Without the pictures, set down exactly the lines from the one that contains "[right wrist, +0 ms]" to the end of the entries, both included, and nothing besides.

[[ Data for processing, beginning ]]

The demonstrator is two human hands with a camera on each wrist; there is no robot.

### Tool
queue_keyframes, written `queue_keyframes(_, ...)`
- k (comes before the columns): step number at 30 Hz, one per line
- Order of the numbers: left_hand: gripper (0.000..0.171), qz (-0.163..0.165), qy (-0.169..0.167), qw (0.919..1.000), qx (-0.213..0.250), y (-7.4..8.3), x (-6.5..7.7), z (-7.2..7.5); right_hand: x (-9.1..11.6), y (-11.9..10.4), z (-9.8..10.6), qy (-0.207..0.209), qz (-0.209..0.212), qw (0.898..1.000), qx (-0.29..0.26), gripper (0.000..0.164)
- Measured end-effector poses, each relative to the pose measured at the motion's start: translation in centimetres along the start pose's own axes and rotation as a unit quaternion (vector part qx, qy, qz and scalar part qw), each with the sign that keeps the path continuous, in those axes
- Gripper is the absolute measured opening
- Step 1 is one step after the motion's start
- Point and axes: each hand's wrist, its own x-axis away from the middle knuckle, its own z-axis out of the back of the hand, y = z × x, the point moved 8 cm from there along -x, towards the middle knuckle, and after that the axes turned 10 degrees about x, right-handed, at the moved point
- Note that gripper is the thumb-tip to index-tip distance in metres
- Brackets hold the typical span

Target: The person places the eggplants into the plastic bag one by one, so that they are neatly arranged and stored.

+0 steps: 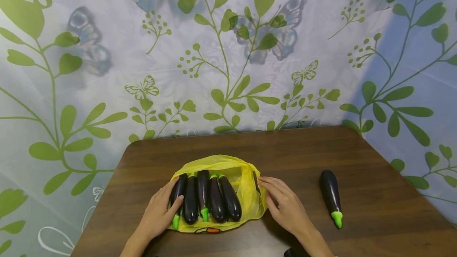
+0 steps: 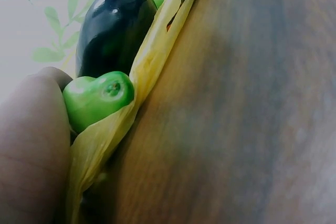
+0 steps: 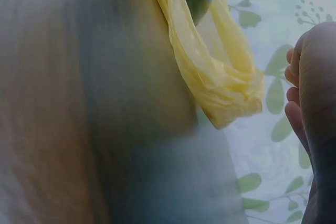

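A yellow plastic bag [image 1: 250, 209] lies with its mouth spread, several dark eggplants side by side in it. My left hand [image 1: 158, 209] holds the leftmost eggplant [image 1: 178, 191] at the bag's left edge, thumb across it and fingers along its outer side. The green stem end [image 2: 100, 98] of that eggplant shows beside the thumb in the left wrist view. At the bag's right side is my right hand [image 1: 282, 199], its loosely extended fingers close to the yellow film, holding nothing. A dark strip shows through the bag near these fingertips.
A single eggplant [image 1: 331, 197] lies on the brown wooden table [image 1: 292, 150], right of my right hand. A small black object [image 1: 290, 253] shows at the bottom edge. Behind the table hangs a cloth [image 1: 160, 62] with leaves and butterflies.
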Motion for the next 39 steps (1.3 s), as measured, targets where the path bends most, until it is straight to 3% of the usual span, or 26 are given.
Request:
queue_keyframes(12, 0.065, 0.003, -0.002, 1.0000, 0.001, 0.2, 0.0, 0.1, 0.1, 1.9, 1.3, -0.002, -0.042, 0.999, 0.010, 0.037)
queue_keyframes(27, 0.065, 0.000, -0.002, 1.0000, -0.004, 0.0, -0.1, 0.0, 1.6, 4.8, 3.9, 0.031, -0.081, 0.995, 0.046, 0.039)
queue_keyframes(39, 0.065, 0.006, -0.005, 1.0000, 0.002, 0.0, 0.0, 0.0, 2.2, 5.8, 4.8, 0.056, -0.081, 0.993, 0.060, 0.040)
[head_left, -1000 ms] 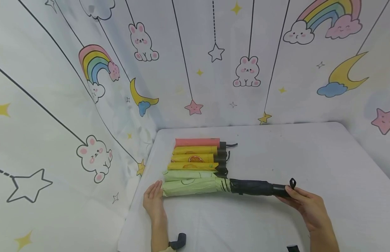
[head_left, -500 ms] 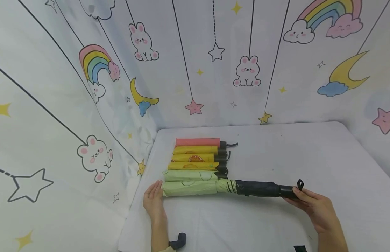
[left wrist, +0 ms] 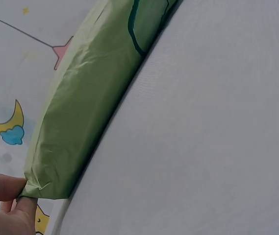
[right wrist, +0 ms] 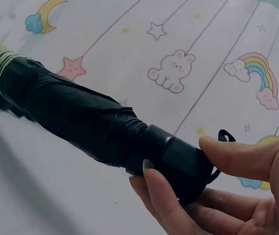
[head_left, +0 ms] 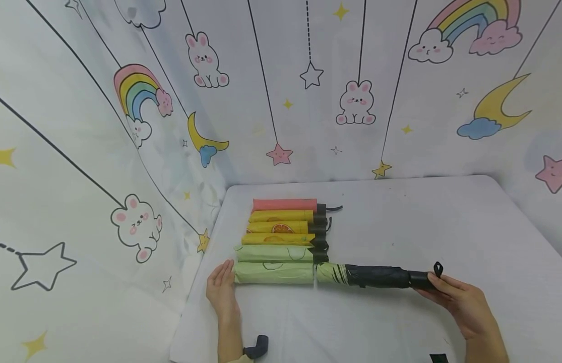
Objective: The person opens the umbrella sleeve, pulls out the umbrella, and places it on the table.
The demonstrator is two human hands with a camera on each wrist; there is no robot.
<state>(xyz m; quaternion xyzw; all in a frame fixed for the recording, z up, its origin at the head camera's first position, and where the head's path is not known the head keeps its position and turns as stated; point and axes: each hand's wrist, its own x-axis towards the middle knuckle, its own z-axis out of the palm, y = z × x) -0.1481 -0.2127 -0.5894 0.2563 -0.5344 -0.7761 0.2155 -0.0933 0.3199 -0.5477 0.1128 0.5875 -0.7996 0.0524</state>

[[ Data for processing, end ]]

• Solved problem
[right wrist, +0 ms] 
[head_left, +0 ms] 
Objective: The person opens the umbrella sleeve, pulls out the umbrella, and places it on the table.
The demonstrator is two human hands with a camera on each wrist; there is no robot.
<state>(xyz m; quaternion xyzw; all in a frame fixed for the recording, z up, its origin at the head camera's first position, and where the head's path is not known the head keeps its position and turns as stated; point and axes: each hand's wrist, its own x-axis towards the middle knuckle, its own z-axis out of the palm, y = z × x) -0.1481 -0.2127 -0.5894 0.2563 -0.5344 -0.7761 0.2155 -0.0933 0.3199 -0.5477 0.1128 0.5875 -0.7996 0.0524</state>

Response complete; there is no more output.